Saturday Rave: stone soup.

This is a special sort of a story, and one that hasn't featured on The Word Den before. Verrsions of it are told all over Europe, where it's sometimes called Axe Soup and sometimes Nail Soup.

It goes more or less like this:

A poor man stops beside a village road, where he makes a fire and puts on it a pot containing some water and a large stone.

Well, naturally a whole series of villagers come along to ask him what on earth he's doing. He tells each of them that he's making some delicious stone soup, and that they're welcome to share it once it's done.

The villagers are naturally intrigued, and so when the poor man  remarks that it's a pity he's not got an onion or a bunch of parsley or a potato or two to add to the stone soup so it'll be just perfect, they nip off to get them to help the miracle along.

You can see where this is going, can't you.

Now, whether the moral of this story is that it's easy and clever to fool country folk, or that it's all right to cheat people as long as you only take a small portion of what they possess, I'm not quite sure.
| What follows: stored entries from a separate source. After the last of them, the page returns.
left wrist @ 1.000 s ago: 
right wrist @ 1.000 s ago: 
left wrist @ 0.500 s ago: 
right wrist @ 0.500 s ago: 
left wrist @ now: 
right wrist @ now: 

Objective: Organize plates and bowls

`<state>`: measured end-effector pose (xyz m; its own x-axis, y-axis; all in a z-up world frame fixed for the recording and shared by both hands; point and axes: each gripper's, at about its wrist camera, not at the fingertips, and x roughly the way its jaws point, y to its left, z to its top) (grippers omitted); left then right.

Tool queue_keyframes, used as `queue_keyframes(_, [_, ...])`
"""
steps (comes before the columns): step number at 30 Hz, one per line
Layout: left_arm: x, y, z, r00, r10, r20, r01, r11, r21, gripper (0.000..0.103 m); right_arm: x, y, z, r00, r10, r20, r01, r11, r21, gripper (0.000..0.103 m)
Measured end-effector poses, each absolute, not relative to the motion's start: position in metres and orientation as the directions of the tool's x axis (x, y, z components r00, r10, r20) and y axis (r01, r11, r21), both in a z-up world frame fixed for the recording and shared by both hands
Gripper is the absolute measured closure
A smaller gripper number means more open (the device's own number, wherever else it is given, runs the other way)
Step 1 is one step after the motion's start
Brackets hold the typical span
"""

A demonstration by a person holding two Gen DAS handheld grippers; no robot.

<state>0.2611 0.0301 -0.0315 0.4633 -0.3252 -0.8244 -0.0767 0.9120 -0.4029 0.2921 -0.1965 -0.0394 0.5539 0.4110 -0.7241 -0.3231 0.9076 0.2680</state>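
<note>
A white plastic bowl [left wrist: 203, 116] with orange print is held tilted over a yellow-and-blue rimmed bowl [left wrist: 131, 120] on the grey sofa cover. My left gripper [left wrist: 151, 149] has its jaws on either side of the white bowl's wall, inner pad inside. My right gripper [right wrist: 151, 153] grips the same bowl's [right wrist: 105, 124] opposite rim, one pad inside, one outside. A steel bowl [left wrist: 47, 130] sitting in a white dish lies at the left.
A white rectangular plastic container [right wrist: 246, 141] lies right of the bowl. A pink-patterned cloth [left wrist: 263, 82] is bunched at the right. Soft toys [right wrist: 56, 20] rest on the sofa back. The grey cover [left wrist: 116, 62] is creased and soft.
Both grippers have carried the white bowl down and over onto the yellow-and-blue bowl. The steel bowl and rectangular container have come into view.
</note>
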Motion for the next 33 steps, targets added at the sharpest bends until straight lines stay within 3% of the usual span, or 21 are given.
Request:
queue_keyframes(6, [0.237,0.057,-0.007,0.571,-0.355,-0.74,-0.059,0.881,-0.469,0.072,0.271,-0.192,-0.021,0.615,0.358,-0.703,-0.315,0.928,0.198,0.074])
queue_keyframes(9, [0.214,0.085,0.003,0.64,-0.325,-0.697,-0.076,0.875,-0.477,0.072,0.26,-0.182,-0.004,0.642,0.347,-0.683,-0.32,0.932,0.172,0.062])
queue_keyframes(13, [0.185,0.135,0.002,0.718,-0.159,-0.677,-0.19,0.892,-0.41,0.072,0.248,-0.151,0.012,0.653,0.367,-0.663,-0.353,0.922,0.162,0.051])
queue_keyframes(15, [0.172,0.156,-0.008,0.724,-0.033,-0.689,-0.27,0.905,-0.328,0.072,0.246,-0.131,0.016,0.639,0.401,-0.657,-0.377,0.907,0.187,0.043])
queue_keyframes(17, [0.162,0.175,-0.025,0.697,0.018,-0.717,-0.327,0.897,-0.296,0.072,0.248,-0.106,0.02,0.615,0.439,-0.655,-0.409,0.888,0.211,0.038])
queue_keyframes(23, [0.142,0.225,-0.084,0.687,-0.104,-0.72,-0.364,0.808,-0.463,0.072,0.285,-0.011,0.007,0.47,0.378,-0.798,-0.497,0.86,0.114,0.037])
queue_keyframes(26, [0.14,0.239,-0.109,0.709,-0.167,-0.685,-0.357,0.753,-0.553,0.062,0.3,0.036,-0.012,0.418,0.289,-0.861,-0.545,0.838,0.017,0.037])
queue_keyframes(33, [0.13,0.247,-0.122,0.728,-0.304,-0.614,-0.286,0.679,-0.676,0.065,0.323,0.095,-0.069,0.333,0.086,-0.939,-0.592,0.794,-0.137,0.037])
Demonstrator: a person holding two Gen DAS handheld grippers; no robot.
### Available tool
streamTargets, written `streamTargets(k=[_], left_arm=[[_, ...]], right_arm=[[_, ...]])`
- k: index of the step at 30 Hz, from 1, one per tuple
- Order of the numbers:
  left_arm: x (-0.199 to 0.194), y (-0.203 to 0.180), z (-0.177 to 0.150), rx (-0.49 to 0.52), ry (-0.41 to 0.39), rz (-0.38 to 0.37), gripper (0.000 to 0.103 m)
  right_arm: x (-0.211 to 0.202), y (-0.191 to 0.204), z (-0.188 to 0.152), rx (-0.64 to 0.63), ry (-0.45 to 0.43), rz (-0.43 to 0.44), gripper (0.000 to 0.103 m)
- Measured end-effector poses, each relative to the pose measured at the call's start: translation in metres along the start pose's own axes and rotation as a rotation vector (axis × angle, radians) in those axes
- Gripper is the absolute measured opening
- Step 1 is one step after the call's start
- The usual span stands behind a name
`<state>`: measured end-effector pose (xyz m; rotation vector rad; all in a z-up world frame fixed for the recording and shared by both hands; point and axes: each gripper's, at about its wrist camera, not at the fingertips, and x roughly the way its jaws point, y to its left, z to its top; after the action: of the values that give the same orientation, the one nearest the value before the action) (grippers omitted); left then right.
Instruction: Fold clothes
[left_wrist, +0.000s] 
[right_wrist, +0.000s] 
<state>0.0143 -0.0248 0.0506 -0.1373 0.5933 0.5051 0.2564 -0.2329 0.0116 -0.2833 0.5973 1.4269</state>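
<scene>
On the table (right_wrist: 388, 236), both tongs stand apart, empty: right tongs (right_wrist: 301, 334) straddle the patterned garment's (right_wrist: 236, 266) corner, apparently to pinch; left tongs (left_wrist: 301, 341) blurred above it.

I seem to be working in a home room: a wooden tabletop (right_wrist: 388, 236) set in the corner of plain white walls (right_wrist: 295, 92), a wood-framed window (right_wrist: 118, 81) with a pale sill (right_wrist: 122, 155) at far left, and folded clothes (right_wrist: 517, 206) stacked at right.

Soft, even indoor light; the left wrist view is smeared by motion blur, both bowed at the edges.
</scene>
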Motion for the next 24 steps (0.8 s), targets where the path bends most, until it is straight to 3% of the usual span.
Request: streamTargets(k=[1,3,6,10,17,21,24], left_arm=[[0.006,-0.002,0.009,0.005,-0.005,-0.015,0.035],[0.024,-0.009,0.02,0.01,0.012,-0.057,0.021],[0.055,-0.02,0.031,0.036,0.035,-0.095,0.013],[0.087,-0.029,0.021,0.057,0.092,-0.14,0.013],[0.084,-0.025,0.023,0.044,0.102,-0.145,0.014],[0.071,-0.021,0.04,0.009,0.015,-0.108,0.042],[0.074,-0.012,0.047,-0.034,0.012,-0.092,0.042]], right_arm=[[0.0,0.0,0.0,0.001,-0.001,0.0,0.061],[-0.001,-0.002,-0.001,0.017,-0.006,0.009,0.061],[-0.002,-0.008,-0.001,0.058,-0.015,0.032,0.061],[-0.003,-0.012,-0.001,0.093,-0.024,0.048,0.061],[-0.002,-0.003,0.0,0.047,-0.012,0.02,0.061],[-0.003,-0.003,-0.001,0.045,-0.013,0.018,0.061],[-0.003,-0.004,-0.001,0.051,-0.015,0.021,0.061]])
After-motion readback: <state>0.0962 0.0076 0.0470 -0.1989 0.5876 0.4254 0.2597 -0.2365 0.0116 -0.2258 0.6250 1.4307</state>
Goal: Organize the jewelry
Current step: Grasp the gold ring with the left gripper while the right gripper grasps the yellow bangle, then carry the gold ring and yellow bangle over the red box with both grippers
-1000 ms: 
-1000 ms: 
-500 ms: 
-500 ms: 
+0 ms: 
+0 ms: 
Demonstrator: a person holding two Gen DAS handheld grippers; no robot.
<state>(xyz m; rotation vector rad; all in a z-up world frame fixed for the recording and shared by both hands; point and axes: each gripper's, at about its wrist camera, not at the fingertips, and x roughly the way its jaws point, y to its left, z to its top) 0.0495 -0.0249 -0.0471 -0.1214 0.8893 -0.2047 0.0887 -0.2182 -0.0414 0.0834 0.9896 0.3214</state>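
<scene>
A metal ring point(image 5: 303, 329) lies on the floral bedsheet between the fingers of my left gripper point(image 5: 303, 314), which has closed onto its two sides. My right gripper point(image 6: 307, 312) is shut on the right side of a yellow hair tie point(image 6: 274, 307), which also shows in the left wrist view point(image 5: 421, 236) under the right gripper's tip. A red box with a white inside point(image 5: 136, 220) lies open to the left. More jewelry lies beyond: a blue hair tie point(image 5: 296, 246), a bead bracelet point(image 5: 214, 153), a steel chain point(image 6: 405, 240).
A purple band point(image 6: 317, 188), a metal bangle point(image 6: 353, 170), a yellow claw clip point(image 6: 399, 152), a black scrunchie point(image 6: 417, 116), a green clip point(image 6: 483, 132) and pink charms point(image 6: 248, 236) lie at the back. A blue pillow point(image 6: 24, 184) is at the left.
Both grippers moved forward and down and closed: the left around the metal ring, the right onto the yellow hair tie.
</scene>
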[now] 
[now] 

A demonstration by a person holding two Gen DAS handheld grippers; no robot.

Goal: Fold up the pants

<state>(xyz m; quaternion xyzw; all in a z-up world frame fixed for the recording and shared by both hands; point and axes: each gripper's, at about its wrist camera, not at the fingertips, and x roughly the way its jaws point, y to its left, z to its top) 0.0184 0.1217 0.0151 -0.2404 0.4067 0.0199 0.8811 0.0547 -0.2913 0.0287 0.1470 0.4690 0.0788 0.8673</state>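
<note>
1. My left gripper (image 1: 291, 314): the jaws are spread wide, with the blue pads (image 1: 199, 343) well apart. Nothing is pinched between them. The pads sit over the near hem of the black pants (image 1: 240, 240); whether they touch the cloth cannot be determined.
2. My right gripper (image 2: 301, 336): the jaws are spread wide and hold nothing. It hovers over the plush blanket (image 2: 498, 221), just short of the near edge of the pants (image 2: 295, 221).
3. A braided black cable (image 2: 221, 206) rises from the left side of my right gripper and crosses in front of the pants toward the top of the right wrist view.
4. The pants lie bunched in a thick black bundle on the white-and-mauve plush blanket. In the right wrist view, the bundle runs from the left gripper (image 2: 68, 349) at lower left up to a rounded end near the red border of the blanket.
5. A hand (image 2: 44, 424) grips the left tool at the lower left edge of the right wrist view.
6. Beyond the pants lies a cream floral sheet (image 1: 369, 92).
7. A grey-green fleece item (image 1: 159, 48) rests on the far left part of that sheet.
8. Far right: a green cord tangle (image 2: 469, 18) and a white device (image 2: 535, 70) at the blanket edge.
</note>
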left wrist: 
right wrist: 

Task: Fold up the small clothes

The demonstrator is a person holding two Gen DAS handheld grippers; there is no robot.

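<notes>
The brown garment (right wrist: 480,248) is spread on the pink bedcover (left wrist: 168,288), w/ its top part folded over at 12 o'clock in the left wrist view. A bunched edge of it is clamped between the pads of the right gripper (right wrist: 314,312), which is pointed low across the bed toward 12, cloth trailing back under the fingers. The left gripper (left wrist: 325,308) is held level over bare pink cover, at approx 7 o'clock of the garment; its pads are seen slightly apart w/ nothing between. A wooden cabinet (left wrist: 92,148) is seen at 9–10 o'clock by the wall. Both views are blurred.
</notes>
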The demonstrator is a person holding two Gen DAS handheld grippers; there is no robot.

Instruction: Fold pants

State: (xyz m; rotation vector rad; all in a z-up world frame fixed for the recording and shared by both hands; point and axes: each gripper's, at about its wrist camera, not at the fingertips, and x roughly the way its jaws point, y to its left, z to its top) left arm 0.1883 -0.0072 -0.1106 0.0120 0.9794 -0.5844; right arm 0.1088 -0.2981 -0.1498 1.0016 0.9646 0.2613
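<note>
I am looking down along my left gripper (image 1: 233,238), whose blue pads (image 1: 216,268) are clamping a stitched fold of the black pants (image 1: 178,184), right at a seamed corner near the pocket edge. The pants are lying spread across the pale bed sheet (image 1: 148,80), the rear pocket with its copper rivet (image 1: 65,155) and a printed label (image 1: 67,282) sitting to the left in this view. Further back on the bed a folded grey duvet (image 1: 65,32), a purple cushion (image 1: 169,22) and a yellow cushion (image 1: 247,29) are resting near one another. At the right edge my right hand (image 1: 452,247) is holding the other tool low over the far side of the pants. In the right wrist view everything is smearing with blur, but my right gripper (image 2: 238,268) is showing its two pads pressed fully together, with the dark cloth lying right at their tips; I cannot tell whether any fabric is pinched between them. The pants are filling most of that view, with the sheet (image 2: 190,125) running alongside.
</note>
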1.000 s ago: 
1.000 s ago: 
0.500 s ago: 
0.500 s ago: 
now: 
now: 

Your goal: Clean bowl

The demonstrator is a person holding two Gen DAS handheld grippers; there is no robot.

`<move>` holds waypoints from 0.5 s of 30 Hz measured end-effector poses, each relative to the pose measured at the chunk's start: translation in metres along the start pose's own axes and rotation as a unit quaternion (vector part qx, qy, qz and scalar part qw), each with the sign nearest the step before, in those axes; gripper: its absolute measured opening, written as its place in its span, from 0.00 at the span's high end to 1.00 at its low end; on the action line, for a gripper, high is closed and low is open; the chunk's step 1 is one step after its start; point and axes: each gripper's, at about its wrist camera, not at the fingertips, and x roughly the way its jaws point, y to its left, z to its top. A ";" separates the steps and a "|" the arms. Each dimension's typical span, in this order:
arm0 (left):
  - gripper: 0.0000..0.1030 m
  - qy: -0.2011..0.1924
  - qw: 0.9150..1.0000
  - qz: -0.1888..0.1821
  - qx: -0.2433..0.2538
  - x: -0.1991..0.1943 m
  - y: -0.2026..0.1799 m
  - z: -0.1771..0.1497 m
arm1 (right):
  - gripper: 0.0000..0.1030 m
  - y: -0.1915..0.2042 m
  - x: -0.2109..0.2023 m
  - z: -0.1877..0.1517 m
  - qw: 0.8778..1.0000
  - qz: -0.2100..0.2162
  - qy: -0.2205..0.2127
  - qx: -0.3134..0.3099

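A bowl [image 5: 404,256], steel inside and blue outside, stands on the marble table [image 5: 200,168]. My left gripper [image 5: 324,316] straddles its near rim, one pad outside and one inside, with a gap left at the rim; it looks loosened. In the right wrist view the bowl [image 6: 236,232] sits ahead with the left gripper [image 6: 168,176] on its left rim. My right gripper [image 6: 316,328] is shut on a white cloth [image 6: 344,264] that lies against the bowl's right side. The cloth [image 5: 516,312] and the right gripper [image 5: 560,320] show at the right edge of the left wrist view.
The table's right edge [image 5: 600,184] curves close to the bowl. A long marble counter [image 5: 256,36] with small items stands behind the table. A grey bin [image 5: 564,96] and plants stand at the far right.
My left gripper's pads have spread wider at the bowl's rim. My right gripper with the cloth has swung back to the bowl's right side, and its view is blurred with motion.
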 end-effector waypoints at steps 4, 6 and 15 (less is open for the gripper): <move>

But at least everyone ends up glowing with the satisfaction caused by full tummies, communal eating, and helping others.

Whether this tale counts a story or merely a joke, I'm not sure, but the Portuguese version takes place near Almeirim, and many restaurants in Almeirim serve stone soup, or sopa de pedra to this day: so if it's a joke, then presumably it's the dentists of Almeirim that have the last laugh.

Now, not many tales change the world, but this one has. In the Second World War General Patton used the "rock soup method" as a way of getting troops into positions in which he had been  ordered not to place them. The first troops would be sent forward as scouts, the next lot would be sent to beat off any attack on them, and so on until he had advanced a whole army. 

This rock soup method was used when the US Army was halted near Metz during Operation Market Garden.

Word To Use Today: soup. This is an ancient word, versions of which have been found as the Late Latin suppa, Old French soupe, Middle High German suppe and Old Norse soppa.